# PEU E-Series Helix Body



## PEU (Feb 19, 2009)

Today I was toying with ideas using Solidworks and came up with this:







Weird looking, not waterproof at all, but nice eye candy, so off to the CNC mill I went:










I had the 4th axis improperly configured, it reached a virtual limit and refused to keep turning  I finished all the turns anyway





I'm still asking myself why I put the orings in the body :nana: 


Pablo


----------



## Scattergun (Feb 19, 2009)

Wow!! Very nice!! 
Would it be possible to machine a body like that one and then make an insert out of carbon fibre? Would be waterproof, and really good looking!


----------



## collector (Feb 19, 2009)

Nice, very nice !!
This will start a whole new rage, mark my words !!


----------



## 1wrx7 (Feb 19, 2009)

Very nice Pablo,

I love to see someting different:thumbsup: Imagine all of the artistic ideas you could incorparate into the grooves Any thoughts on threading the tail for a C/P/M style tailcap?


----------



## maxspeeds (Feb 19, 2009)

That is neat looking! Good for around the house


----------



## ambientmind (Feb 19, 2009)

make some more! those are sweet! an insert would be cool too, but that could be left up to the end user if you left a little bit of room around the batteries.


----------



## McGizmo (Feb 19, 2009)

PEU said:


> I'm still asking myself why I put the orings in the body :nana:
> 
> 
> Pablo






Nice work Pablo! Very cool! :thumbsup: The O-rings help snug the components and keep them from loosening up. You need them!


----------



## greenLED (Feb 19, 2009)

Macanudo, Pablo!

GID mod, anyone? :devil:


...it'd be a ***** to do, but fun in the end.


----------



## DaFABRICATA (Feb 19, 2009)

Holy Moley!!

Thats SWEEEET lookin!

I think the GID or Carbon fiber insert would be bad-***!

Nice Job!


----------



## toby_pra (Feb 20, 2009)

Very nice body...looks like a piece of art!


----------



## Pontiaker (Feb 20, 2009)

I'll buy the one with the boo boo if you make another for yourself to replace it.


----------



## wquiles (Feb 20, 2009)

Very nice looking Pablo!

You know another cool variation? Don't go all the way through the body, just make grooves, and fill then flush with glow in the dark/epoxy mix - I bet it would look outstanding at night (while preserving water resistance), and with the glow being flush, it would probably survive duty as an EDC light, impressing everyone who sees it 

Will


----------



## PEU (Feb 20, 2009)

Thanks for the nice comments guys!

Miguel & Will: Thats a great idea, will do a new one just for testing it out, wish me luck 


Pablo


----------



## Mirage_Man (Feb 20, 2009)

wquiles said:


> Very nice looking Pablo!
> 
> You know another cool variation? Don't go all the way through the body, just make grooves, and fill then flush with glow in the dark/epoxy mix - I bet it would look outstanding at night (while preserving water resistance), and with the glow being flush, it would probably survive duty as an EDC light, impressing everyone who sees it
> 
> Will



How would you fill the grooves without the glow epoxy running out? It wants to level itself doesn't it?


----------



## PEU (Feb 20, 2009)

Mirage_Man said:


> How would you fill the grooves without the glow epoxy running out? It wants to level itself doesn't it?

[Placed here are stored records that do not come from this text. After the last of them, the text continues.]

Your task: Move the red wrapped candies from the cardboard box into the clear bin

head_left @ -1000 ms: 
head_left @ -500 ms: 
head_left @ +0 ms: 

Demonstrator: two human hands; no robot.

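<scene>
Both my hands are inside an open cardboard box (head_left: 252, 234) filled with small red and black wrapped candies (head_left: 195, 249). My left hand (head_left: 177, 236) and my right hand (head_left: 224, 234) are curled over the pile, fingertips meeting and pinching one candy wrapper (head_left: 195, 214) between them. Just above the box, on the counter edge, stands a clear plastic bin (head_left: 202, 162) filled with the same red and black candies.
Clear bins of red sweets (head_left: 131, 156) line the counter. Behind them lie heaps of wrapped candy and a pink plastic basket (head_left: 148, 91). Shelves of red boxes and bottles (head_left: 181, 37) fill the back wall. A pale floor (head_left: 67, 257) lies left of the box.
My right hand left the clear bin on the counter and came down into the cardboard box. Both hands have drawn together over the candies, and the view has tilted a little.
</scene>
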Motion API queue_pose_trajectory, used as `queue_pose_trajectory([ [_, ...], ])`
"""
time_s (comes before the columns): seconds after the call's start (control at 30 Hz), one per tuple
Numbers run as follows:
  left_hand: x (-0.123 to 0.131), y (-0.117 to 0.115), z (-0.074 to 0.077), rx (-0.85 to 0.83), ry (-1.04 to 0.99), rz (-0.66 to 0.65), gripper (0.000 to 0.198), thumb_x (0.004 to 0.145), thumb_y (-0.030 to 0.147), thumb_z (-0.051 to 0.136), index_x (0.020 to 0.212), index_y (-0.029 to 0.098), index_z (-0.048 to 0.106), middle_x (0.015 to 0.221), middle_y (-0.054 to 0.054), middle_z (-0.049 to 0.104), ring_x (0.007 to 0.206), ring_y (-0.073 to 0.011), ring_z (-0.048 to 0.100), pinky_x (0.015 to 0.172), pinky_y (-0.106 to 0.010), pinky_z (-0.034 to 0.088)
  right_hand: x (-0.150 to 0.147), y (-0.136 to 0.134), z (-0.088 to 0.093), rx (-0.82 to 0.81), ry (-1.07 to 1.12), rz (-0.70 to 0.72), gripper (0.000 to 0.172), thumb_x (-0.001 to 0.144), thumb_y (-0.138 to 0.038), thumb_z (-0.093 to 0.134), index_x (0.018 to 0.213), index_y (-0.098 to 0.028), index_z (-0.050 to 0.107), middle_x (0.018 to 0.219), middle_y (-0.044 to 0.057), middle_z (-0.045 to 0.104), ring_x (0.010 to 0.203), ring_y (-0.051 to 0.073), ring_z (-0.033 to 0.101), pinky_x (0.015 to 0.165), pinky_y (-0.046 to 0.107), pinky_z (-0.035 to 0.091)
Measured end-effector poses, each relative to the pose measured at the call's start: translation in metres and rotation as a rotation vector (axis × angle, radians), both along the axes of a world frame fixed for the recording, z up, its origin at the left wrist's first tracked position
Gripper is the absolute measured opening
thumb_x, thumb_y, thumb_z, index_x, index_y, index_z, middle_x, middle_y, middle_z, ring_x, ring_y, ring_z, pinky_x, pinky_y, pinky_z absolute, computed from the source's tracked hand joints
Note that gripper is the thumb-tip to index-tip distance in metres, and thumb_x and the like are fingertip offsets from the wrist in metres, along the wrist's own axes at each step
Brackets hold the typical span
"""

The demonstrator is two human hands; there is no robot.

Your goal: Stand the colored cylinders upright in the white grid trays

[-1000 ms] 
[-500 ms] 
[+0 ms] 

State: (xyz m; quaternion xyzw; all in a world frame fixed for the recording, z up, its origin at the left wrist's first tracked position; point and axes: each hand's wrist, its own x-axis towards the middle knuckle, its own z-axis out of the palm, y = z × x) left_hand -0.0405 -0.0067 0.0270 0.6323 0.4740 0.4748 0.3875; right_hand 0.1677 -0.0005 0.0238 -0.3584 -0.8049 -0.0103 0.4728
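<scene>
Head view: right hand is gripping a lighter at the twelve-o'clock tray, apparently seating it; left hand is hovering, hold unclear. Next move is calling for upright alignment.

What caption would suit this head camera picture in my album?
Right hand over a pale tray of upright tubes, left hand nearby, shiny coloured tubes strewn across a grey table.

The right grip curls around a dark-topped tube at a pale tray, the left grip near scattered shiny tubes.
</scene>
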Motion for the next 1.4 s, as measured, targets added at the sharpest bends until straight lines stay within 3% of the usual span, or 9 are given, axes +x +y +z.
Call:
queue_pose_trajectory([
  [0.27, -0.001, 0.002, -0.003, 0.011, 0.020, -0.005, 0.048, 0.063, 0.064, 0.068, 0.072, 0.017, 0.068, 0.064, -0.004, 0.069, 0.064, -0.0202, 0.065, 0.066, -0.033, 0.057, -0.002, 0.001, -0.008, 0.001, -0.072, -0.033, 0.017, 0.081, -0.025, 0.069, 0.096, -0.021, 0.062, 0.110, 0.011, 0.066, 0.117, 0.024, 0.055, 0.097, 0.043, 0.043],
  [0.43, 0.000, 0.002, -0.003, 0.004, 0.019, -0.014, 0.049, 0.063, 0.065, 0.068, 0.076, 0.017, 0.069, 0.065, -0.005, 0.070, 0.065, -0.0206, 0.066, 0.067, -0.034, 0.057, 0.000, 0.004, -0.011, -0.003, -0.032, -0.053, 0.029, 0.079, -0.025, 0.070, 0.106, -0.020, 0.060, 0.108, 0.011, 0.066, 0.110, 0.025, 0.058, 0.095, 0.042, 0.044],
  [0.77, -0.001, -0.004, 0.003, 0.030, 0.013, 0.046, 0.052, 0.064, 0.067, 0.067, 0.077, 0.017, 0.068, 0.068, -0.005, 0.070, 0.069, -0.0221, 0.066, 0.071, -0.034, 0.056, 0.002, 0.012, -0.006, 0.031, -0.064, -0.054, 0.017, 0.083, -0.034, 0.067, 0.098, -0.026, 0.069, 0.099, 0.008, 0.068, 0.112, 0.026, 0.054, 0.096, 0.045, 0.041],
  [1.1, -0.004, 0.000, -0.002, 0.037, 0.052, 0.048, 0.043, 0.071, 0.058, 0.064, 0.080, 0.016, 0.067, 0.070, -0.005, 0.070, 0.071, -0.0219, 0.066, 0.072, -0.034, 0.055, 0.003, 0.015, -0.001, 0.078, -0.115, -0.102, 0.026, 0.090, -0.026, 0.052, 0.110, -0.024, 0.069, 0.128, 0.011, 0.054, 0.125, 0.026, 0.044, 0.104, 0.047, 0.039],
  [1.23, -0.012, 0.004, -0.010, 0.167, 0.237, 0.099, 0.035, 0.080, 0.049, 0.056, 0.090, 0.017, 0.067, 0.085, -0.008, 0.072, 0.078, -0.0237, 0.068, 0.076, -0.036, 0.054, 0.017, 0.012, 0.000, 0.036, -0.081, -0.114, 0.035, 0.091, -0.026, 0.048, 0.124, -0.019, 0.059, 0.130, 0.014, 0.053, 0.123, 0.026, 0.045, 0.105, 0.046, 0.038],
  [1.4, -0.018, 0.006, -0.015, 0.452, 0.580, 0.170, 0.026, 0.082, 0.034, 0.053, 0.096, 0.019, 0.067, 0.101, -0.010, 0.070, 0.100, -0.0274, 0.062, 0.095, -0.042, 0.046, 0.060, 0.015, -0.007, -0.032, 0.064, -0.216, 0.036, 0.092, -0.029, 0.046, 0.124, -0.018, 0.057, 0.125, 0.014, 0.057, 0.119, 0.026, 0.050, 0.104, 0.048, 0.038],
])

what if I use 10min epoxy and let it dry while slowly turning? just a tought :thinking:


Pablo


----------



## Cuso (Feb 20, 2009)

PEU said:


> what if I use 10min epoxy and let it dry while slowly turning? just a tought :thinking:
> 
> 
> Pablo


That's what I thought, mask the inside and let it run around the grooves, its worth a try...:thumbsup:


----------



## HarryN (Feb 20, 2009)

That is neat Pablo - I like two tone idea. 

It might be possible to tape it off like a mold and pour from the top ?


----------



## Gryloc (Feb 20, 2009)

I thought of two things you can do to be able to add GITD epoxy to the grooves. 

First, you could always machine the grooves deep, buy not all the way through. This way you can pour in the epoxy without worrying about anything from seeping into the battery compartment.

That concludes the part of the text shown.